**DIRECTIONS FOR THIS TASK**
Without the pictures, extract every line from the start of the material to the line containing "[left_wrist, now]", both ends included.

**SUPPLIED MATERIAL**
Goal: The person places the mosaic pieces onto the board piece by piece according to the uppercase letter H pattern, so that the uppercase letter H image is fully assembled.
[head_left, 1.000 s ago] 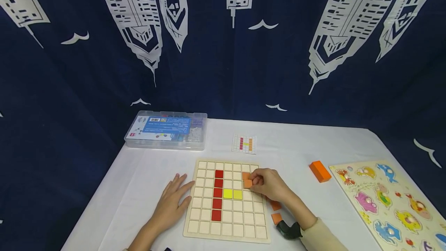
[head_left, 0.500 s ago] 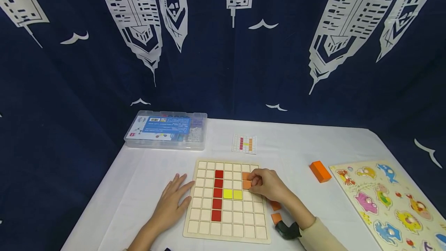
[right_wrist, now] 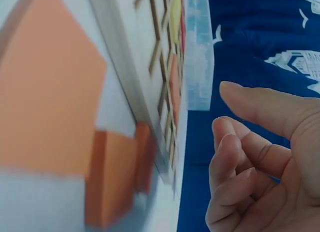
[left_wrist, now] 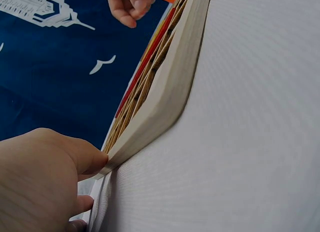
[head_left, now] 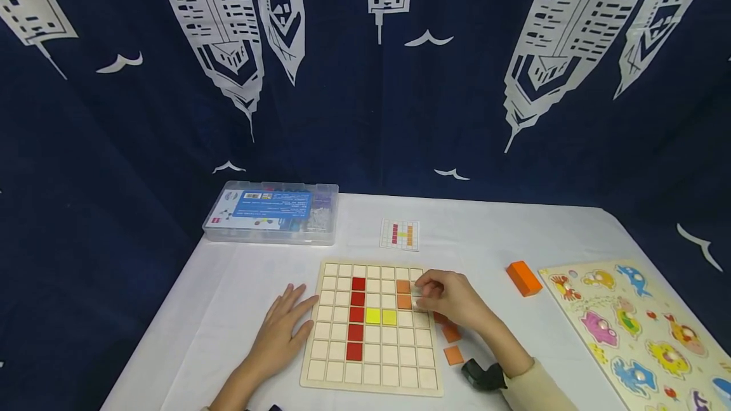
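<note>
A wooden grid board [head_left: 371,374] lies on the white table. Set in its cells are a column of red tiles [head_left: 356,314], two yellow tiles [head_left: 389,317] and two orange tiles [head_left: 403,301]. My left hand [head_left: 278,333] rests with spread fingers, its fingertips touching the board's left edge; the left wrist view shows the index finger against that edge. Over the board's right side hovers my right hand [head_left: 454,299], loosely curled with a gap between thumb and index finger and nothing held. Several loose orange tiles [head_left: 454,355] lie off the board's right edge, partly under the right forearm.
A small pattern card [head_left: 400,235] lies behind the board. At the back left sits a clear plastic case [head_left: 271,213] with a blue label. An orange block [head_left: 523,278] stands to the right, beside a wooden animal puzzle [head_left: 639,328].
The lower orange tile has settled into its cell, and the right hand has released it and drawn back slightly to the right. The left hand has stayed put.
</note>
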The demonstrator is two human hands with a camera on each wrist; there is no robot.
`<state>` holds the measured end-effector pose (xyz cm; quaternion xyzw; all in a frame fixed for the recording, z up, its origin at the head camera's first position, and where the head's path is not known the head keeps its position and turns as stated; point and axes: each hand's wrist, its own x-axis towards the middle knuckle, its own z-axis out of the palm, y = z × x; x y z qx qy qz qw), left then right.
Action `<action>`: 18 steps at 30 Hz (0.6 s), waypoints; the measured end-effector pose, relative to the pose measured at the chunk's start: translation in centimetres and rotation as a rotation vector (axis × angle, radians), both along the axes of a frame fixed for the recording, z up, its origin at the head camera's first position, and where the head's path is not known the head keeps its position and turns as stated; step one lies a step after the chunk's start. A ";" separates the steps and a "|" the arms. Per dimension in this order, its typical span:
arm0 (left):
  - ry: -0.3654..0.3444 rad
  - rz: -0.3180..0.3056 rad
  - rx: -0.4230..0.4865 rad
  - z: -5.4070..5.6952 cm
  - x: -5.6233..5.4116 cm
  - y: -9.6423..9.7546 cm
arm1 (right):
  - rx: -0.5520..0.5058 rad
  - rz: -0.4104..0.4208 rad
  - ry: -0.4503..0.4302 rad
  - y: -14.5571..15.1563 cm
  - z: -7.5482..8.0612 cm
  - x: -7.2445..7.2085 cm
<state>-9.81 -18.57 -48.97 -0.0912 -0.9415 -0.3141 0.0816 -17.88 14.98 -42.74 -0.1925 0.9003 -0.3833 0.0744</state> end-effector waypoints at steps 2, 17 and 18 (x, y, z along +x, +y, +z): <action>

**ANSWER**
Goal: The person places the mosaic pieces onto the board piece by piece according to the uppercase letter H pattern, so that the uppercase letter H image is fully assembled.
[head_left, 1.000 s ago] 
[head_left, 0.500 s ago] 
[right_wrist, now] 
[left_wrist, now] 

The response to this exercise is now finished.